Dans tous les domaines, les Camerounais ont des facultés étonnantes. Quand on pense aux structures et infrastructures disponibles, on n’en est que plus étonné. C’est tout simplement incroyable. Donc, je ne suis pas surpris que les Camerounais excellent dans certains instruments. La basse c’est un peu particulier parce que, de mon point de vue, notre musique repose sur des percussions et la basse. J’ai d’ailleurs une anecdote. J’ai beaucoup travaillé avec Coco Mbassi à ses débuts, d’ailleurs c’est moi le compositeur u titre qui lui permet de décrocher le prix Découvertes Rfi. Je me souviens qu’un jour elle me parlait d’une chanson de Dina Bell dont elle ne parvenait pas à se rappeler le titre. Lorsque je lui ai demandé de me fredonner un air de la chanson, elle m’a plutôt chanté la ligne de basse. Ma petite sœur m’a fait le même coup. J’étais très étonné que les filles retiennent les lignes de basse, parce que ce n’est pas le cas en France.

Vous êtes originaire du département du Moungo qui s’est illustré par la quantité et la qualité des artistes musiciens. De Ndédi Eyango à Tom Yoms en passant par Lapiro de Mbanga, les frères Billong, Emile Kangué … Quel en est la raison selon vous ?
Cela est effectivement étonnant. Je pense au Lycée du Manengouba. Tous ceux qui sont sortis de cet établissement ont fait quelque chose. A notre époque le taux de réussite était très élevé. Je sais que des quatre coins du pays, les parents envoyaient leurs enfants là bas. Il y avait tout dans ce lycée. Je me suis longtemps demandé pourquoi ce lycée était si sollicité alors qu’il y avait des établissements dans tout le pays. Je me dis qu’il y a comme quelque chose d’inexpliqué qui aimantait du monde dans ce lycée. Je pense que tout par de là.
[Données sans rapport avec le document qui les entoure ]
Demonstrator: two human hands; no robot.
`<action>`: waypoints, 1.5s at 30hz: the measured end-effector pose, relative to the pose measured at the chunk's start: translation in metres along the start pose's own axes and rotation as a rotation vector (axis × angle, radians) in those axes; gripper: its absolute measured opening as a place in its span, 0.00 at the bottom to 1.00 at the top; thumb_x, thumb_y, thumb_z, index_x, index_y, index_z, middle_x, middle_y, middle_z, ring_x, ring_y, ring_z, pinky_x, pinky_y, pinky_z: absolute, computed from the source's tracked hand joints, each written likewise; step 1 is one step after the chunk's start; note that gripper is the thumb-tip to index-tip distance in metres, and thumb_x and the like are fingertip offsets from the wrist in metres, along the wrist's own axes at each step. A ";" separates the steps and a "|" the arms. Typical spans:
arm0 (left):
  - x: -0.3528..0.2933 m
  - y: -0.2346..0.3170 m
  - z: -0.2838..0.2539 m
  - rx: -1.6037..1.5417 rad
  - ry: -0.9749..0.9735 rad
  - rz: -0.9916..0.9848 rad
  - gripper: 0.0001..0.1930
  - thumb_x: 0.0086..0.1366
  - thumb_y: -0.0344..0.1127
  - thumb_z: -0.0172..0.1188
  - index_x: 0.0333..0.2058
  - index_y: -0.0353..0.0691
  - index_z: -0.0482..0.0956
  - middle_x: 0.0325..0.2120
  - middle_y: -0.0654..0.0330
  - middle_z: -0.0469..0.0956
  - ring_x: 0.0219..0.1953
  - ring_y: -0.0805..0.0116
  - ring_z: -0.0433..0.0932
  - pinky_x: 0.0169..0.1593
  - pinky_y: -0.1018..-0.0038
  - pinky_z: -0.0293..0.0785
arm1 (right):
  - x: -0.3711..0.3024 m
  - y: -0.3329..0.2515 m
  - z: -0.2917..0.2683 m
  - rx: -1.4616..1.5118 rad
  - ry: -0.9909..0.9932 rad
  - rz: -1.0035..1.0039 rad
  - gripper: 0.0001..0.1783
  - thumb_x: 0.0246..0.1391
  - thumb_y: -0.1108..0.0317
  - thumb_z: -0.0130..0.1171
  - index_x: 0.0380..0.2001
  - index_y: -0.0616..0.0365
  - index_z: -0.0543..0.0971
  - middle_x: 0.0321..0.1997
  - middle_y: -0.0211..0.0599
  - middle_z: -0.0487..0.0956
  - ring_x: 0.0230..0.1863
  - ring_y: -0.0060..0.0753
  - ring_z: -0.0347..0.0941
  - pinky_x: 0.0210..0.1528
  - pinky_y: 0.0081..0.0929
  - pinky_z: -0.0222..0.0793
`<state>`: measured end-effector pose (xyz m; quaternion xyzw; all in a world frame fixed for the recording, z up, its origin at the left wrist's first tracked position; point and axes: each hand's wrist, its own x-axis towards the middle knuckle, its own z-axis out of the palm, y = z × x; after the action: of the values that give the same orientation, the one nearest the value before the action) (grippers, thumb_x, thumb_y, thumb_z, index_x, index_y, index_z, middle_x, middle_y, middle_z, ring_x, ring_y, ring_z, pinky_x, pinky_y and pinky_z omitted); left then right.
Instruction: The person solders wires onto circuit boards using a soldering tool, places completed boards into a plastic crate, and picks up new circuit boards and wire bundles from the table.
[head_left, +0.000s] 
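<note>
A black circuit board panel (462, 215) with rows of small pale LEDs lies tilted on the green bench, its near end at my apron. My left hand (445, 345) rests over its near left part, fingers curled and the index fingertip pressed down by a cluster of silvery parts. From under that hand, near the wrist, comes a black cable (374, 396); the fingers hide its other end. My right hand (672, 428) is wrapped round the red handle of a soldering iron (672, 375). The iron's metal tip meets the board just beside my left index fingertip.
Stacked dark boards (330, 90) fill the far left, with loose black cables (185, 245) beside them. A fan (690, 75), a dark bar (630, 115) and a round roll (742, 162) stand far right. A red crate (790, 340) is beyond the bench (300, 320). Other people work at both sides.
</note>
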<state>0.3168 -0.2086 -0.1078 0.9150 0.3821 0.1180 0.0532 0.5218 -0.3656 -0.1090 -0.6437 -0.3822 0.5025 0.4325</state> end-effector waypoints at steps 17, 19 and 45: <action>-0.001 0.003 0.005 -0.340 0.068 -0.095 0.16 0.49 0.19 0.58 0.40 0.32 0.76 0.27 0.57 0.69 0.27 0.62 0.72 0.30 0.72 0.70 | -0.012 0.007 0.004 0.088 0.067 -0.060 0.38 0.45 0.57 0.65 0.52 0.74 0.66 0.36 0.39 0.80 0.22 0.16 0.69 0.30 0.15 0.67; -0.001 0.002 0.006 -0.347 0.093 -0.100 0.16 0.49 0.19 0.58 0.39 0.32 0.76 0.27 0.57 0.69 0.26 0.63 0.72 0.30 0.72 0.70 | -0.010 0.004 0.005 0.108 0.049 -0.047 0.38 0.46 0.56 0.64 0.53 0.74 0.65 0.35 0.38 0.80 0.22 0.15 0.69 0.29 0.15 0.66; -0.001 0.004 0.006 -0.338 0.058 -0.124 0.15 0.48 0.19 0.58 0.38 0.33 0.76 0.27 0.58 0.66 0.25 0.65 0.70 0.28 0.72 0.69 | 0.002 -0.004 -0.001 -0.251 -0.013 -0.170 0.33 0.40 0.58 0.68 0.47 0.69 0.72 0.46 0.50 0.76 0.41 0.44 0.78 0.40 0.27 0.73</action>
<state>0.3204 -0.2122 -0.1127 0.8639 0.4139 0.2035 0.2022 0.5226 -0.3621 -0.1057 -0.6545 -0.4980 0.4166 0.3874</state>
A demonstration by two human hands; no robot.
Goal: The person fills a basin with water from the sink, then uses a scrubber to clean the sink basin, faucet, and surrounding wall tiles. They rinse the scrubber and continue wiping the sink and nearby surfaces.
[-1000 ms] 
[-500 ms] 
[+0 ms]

Vous annoncez depuis quelques mois la mise sur le marché pour bientôt de votre premier album. Est-il déjà prêt ?
Je suis en chantier. Et c’est un terrible chantier, parce qu’il faut faire le casting, sélectionner les titres qui sont dans les cassettes, l’ordinateur, écrits ou dans ma tête. Ce qui n’est pas facile. Quand on fait un album, l’on a 60 titres et on fait le tri jusqu’à une dizaine.

Vous pouvez au moins nous dire les thématiques et les rythmes qui y figureront?
Ce que je peux dire est que ce sera moi dans tout le métissage qui me caractérise. Je ne peux pas prétendre que je suis resté complètement un musicien camerounais. J’ai travaillé avec du monde aux quatre coins de la planète, du coup ces influences vont rejaillir dans ma production.

Quels rapports entretenez-vous avec les artistes de la diaspora ?
Ils sont excellents jusqu’à preuve du contraire. Je pense être un privilégié, parce que je m’entends très bien avec presque tout le monde.

Pouvez-vous nous dire un mot sur votre vie privée ?
J’ai divorcé d’une Marseillaise qui m’a donné deux enfants. Et depuis 10 ans, je vis avec une Camerounaise avec qui je compte convoler en secondes noces bientôt ! Ma fille a 17 ans, et son petit frère vient de souffler sur sa 15è bougie. Chaque fois qu’il y a des vacances ils sont avec moi. On s’entend très bien.